No, this should be described as p.[(Phe233Leu);(Cys690Trp)], i.e. with parentheses inside the square brackets of the allele and around each variant. This format is used for overall consistency; with the parentheses inside the square brackets variants can be describe as p.[Phe233Leu;(Cys690Trp)] which would not be possible when they were allowed outside of the square brackets.

In recessive diseases, is it important I show which variants were found in which combination?

When in one individual you find more then one variant it is essential that you clearly indicate which variant(s) were found and in the protein from which allele(s);
  • disease severity will depend on the combination of variants found,
  • in recessive disease, when two variants are in the protein from one allele an individual is a carrier or you might not have found the variant in the protein from the 2nd allele.

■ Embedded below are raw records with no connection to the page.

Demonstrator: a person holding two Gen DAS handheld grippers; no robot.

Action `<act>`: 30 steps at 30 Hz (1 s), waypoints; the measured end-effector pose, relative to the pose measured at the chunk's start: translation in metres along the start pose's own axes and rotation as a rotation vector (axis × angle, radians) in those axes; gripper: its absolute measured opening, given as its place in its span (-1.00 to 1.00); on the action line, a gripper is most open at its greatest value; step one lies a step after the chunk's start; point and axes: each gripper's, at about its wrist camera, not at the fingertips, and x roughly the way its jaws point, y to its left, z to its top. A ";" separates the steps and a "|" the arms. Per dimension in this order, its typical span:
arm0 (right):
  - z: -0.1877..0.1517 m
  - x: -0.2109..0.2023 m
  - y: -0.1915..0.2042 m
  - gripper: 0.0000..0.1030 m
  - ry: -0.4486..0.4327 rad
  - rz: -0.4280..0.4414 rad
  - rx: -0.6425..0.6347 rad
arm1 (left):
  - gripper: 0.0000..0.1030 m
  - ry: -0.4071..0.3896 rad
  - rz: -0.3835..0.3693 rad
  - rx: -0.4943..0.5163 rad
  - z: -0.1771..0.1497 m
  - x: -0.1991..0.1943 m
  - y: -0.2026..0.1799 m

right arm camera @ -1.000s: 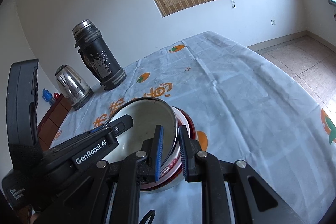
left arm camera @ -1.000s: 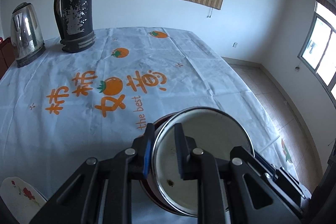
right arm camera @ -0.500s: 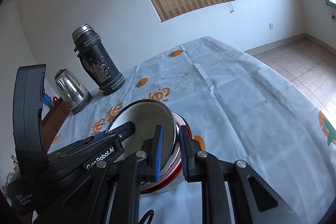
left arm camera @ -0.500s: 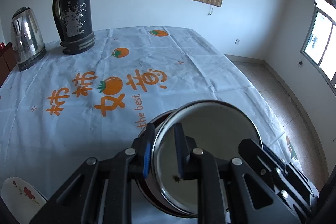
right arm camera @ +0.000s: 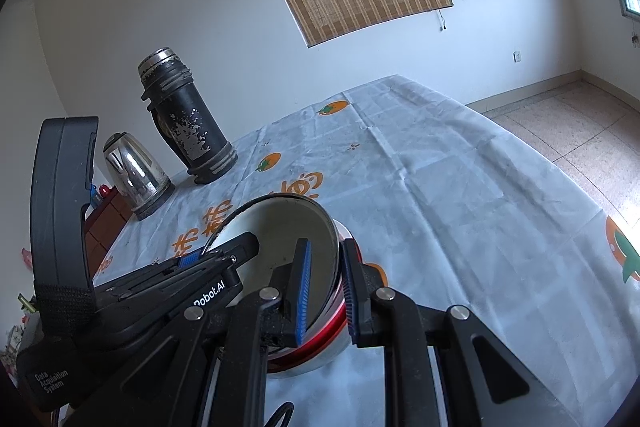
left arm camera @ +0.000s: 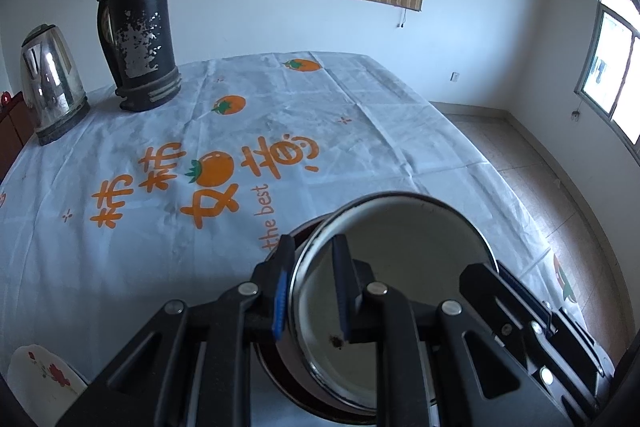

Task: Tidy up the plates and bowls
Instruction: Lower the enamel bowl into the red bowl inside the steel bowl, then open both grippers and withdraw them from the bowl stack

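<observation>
Left wrist view shows the left gripper (left arm camera: 310, 279) with fingers clamped on the enamel bowl's (left arm camera: 400, 267) rim, plus a flowered plate (left arm camera: 40, 383) at the bench (left arm camera: 360, 131) corner. Only the right wrist view shows the red-banded bowl (right arm camera: 332, 331) nested beneath, the right gripper (right arm camera: 324, 283) pinching both rims.
</observation>
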 end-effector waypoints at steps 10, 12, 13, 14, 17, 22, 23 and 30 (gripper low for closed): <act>0.001 -0.001 -0.005 -0.66 -0.029 0.000 0.001 | -0.66 -0.006 0.011 0.012 0.000 0.000 -0.001; 0.001 -0.004 -0.005 -0.65 -0.043 -0.001 -0.006 | -0.60 -0.010 0.011 0.000 0.001 -0.001 0.000; 0.001 -0.005 -0.005 -0.65 -0.052 0.002 -0.006 | -0.56 -0.012 0.003 -0.004 0.001 -0.002 0.001; 0.001 -0.007 -0.006 -0.64 -0.062 0.005 -0.002 | -0.43 -0.012 0.001 -0.004 0.002 -0.003 0.000; 0.002 -0.012 -0.012 -0.64 -0.087 0.014 0.023 | 0.09 -0.043 0.043 0.007 0.003 -0.009 0.000; 0.005 -0.019 -0.019 -0.63 -0.127 0.010 0.050 | 0.47 -0.096 0.083 -0.003 0.007 -0.025 0.006; 0.005 -0.019 -0.021 -0.63 -0.131 0.003 0.053 | 0.54 -0.097 0.086 -0.006 0.007 -0.026 0.007; 0.004 -0.024 -0.032 0.33 -0.168 0.003 0.094 | 0.79 -0.096 0.128 -0.039 -0.006 -0.031 0.015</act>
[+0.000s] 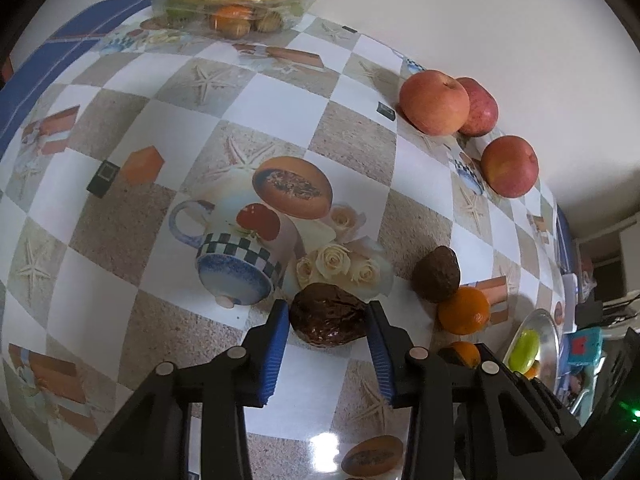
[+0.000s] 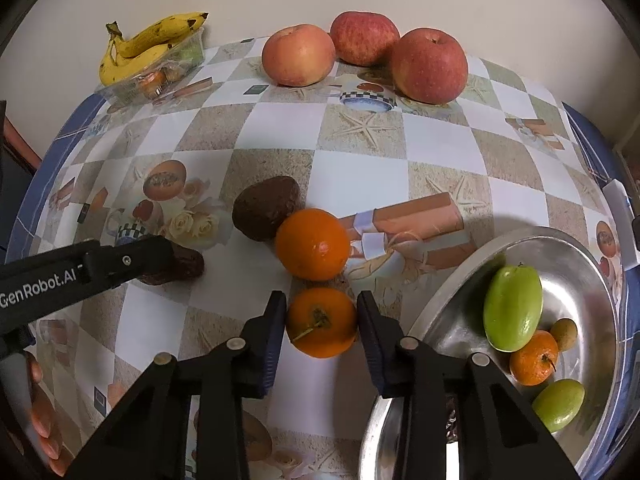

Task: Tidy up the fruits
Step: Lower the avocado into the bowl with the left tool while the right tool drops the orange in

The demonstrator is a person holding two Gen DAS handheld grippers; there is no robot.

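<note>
A dark brown wrinkled fruit (image 1: 328,320) lies on the patterned tablecloth, and my left gripper (image 1: 326,312) has its blue pads pressed on both sides of it. In the right wrist view my right gripper (image 2: 320,304) is closed on a small orange (image 2: 322,322) with a stem, which also rests on the cloth. A second orange (image 2: 312,244) and another brown fruit (image 2: 266,208) lie just beyond it. The left gripper (image 2: 120,264) reaches in from the left there, covering part of its brown fruit (image 2: 184,268).
A metal bowl (image 2: 568,264) at the right holds two green fruits, a small orange and a small brown one. Three apples (image 2: 430,66) sit by the back wall. Bananas (image 2: 148,46) rest on a clear tray (image 2: 120,94) of small fruits at the back left. A hand (image 2: 44,420) shows at lower left.
</note>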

I find the notation p.[Ser73Arg] without describing the second protein allele misleading; not enough researchers know this refers to only one of the two alleles present. Would using p.[Ser73Arg];[] be OK?

No, the recommended description is p.[Ser73Arg];[Ser73=], i.e. p.Ser73= for "no change" on the second protein allele.

How should I describe the variants detected in males and females for a protein encoded by the X-chromosome?

In females the description is straightforward, like p.[Ser73Arg];[76A=]. In males there is no second allele (X-chromosome) which can be described as p.[Ser73Arg];[0], i.e. using "p.0" to indicate the absence of a protein from the second X-chromosome.